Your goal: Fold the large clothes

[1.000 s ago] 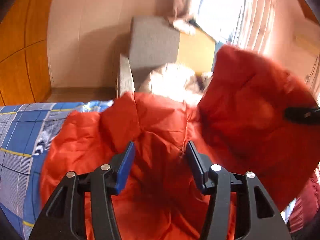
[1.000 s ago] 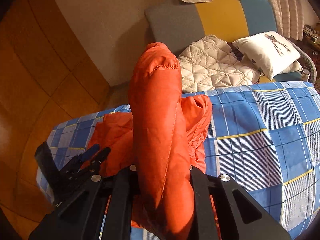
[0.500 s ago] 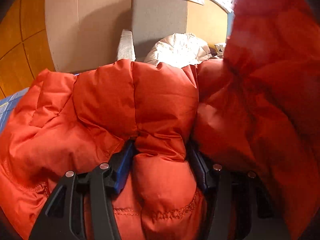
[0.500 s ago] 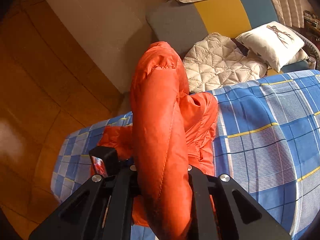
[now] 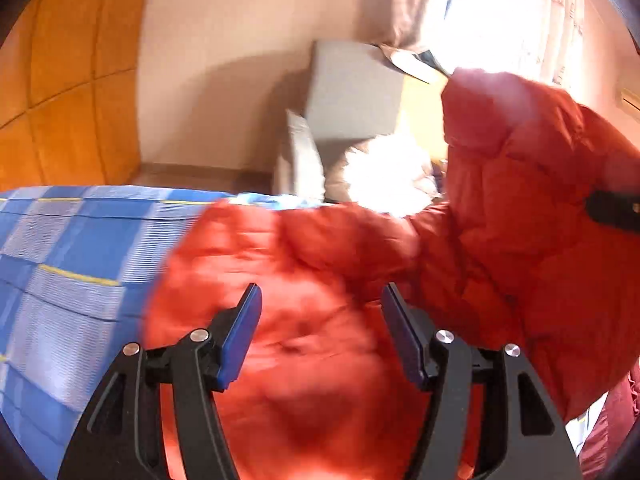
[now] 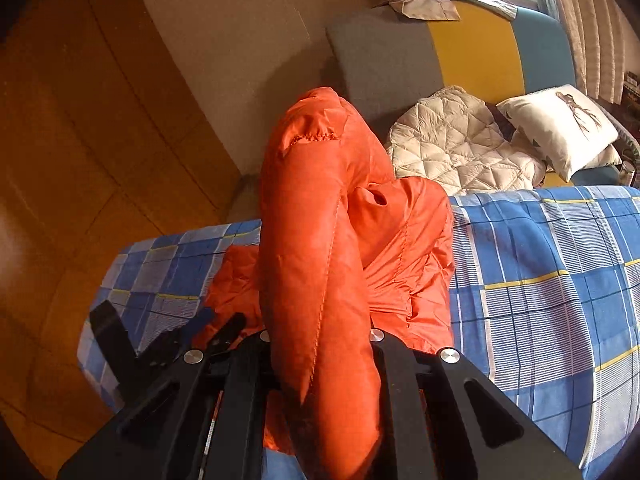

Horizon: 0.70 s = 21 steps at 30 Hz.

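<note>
An orange puffer jacket [image 5: 320,264] lies bunched on the blue plaid bed [image 5: 72,248]. My left gripper [image 5: 321,320] is open just above the jacket's near part, nothing between its blue pads. My right gripper [image 6: 320,344] is shut on a thick sleeve-like roll of the jacket [image 6: 316,216] and holds it raised above the bed [image 6: 560,280]. The rest of the jacket [image 6: 404,256] hangs and piles beneath. The left gripper shows in the right wrist view [image 6: 168,348] at the lower left. The right gripper's black body shows in the left wrist view [image 5: 616,210] behind the lifted fabric.
A grey, yellow and blue sofa [image 6: 472,52] stands behind the bed with a cream quilted jacket [image 6: 460,148] and a white pillow [image 6: 560,128] on it. Wooden wardrobe panels [image 6: 80,120] are on the left. A curtained window [image 5: 512,12] is bright at the right.
My left gripper was closed around a fold of the jacket half a second ago; now it is open, pulled back, and the bed shows again. The right gripper still holds the raised roll.
</note>
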### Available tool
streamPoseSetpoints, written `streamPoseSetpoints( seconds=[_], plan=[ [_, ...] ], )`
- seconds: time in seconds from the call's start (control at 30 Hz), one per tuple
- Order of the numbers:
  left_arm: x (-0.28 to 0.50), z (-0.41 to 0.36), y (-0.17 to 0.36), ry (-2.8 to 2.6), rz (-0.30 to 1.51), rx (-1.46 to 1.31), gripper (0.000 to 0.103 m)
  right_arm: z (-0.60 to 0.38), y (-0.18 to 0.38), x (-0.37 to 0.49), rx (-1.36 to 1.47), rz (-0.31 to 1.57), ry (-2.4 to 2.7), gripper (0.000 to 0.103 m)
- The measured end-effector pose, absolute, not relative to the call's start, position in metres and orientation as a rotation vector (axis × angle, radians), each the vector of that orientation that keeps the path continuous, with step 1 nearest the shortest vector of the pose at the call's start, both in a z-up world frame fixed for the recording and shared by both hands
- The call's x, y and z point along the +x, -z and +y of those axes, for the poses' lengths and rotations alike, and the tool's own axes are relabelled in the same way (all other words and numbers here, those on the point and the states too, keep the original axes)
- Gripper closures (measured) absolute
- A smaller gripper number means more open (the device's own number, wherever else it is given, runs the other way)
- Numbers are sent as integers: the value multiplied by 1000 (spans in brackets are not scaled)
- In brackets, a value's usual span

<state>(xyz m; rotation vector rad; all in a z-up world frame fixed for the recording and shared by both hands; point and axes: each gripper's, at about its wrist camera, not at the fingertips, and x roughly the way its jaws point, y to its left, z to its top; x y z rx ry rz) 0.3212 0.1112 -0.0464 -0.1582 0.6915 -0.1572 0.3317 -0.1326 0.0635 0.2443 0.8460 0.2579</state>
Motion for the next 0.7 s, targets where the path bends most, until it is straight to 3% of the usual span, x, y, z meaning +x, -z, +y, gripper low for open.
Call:
streamPoseSetpoints(
  seconds=[0.27,0.7],
  plan=[
    [290,181,69,96,747,-221,43,-52,-48,341,171,885,-296,92],
    [269,219,73,159,744,-362,47,35,36,355,319,1017,-396,92]
  ],
)
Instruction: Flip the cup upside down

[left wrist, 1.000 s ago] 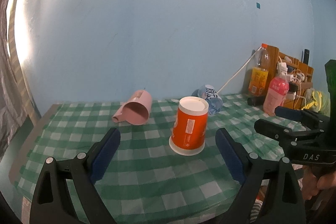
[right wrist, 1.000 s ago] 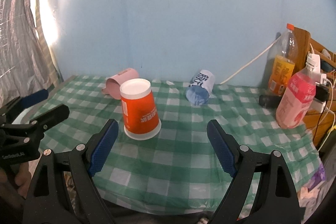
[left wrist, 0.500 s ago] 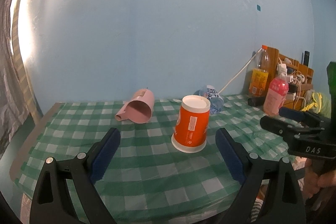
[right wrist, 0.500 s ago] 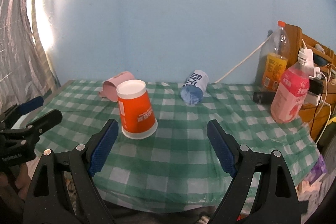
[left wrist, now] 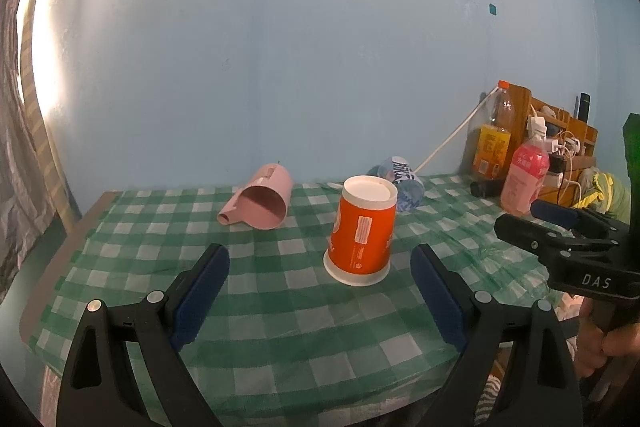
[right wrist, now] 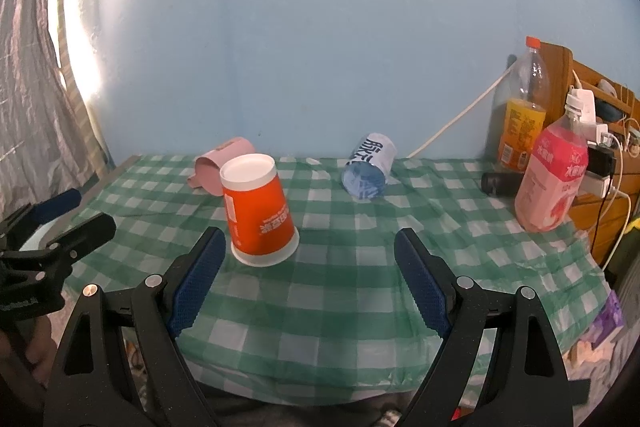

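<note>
Both grippers hang spread wide and empty at the near edge of the table: the left gripper [left wrist: 320,291] has its blue pads apart with nothing between them, and the right gripper [right wrist: 306,279] is likewise gaping and holds nothing. Neither touches any cup.

Just beyond the fingers stands the orange cup [left wrist: 362,229], mouth down on the green checked tablecloth [left wrist: 280,311], its white base facing up. It sits a little right of centre in the left wrist view and to the left in the right wrist view, so it lies between the two tools. By the look of it, this cup is already inverted.

Further back, the pink cup [left wrist: 262,197] lies on its side to the far left with its mouth toward the camera, and the blue-and-white cup [right wrist: 370,167] lies on its side near the wall. At the far right stand an orange drink bottle [right wrist: 524,119] and a pink bottle [right wrist: 554,179].

Risks, as I judge them: a reach for either lying cup passes close to the orange one, and a finger could clip and topple it. Lying cups may roll away when pinched, and thin walls may crush.
</note>
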Motion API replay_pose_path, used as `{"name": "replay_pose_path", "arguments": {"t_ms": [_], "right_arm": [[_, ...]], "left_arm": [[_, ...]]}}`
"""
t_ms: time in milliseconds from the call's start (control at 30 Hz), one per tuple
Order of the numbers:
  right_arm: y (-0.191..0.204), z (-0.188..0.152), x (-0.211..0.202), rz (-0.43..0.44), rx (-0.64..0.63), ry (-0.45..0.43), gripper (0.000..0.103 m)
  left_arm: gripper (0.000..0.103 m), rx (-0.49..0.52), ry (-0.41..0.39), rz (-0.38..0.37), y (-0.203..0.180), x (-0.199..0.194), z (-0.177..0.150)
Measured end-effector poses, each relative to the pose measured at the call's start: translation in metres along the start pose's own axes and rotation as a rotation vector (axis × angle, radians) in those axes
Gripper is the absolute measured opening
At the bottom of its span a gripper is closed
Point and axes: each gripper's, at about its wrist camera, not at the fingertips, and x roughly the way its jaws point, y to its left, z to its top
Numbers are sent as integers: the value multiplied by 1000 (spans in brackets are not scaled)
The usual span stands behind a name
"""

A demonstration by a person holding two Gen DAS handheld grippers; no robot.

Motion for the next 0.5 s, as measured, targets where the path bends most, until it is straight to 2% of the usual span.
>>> {"name": "replay_pose_path", "arguments": {"t_ms": [500], "right_arm": [[-1,-1,4,-3,1,13,86]], "left_arm": [[93,-12,16,-2,4,-1,1]]}}
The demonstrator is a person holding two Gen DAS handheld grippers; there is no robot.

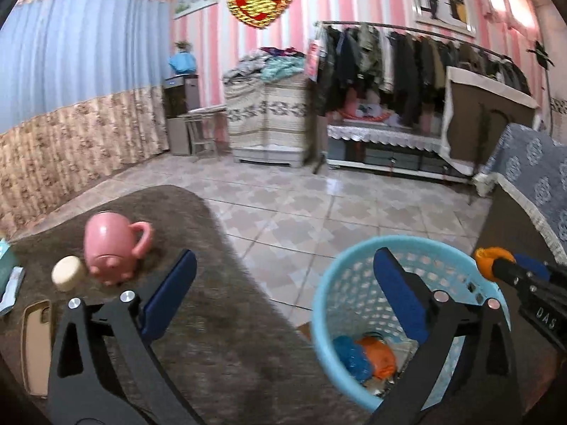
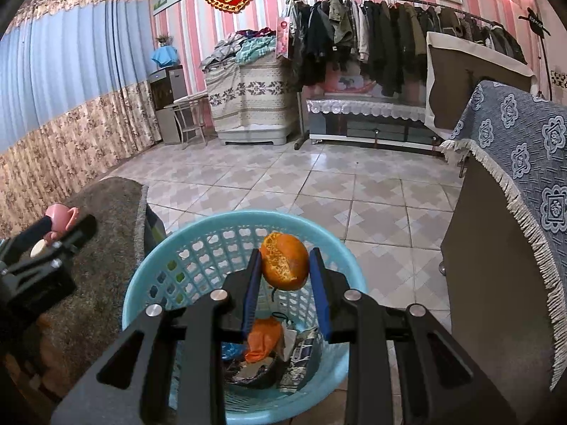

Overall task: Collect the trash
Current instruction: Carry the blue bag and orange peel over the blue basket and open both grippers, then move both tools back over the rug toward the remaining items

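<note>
Over at nine o'clock in the left wrist view, a shaggy brown table cover carries one pink pig-shaped mug lying on its side, one round cream lid just beside it, and one flat beige phone case nearer the camera. The left gripper spreads its two blue pads as wide as they go, nothing between them; one finger hangs over the cover, the other over the bin.

Moving toward five o'clock, there is the one bin, a round light-blue plastic basket with lattice walls, standing on the patterned tile floor. Inside it sit a crumpled blue wrapper and an orange bag, soft and wrinkled, with paler scraps under them that I can't make out.

At three o'clock, the right gripper comes in from the edge. From its own camera, the right gripper is partly closed, pads pressed on one orange peel, a rounded, pitted shell with a rough pale inner face, held above the bin's mouth. Below, the bin shows the orange bag again among dark printed wrappers. At far right, a fringed blue patterned cloth drapes a cabinet.
</note>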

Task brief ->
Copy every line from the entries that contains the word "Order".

Solution to this exercise ->
- Order of the numbers:
Order of the numbers:

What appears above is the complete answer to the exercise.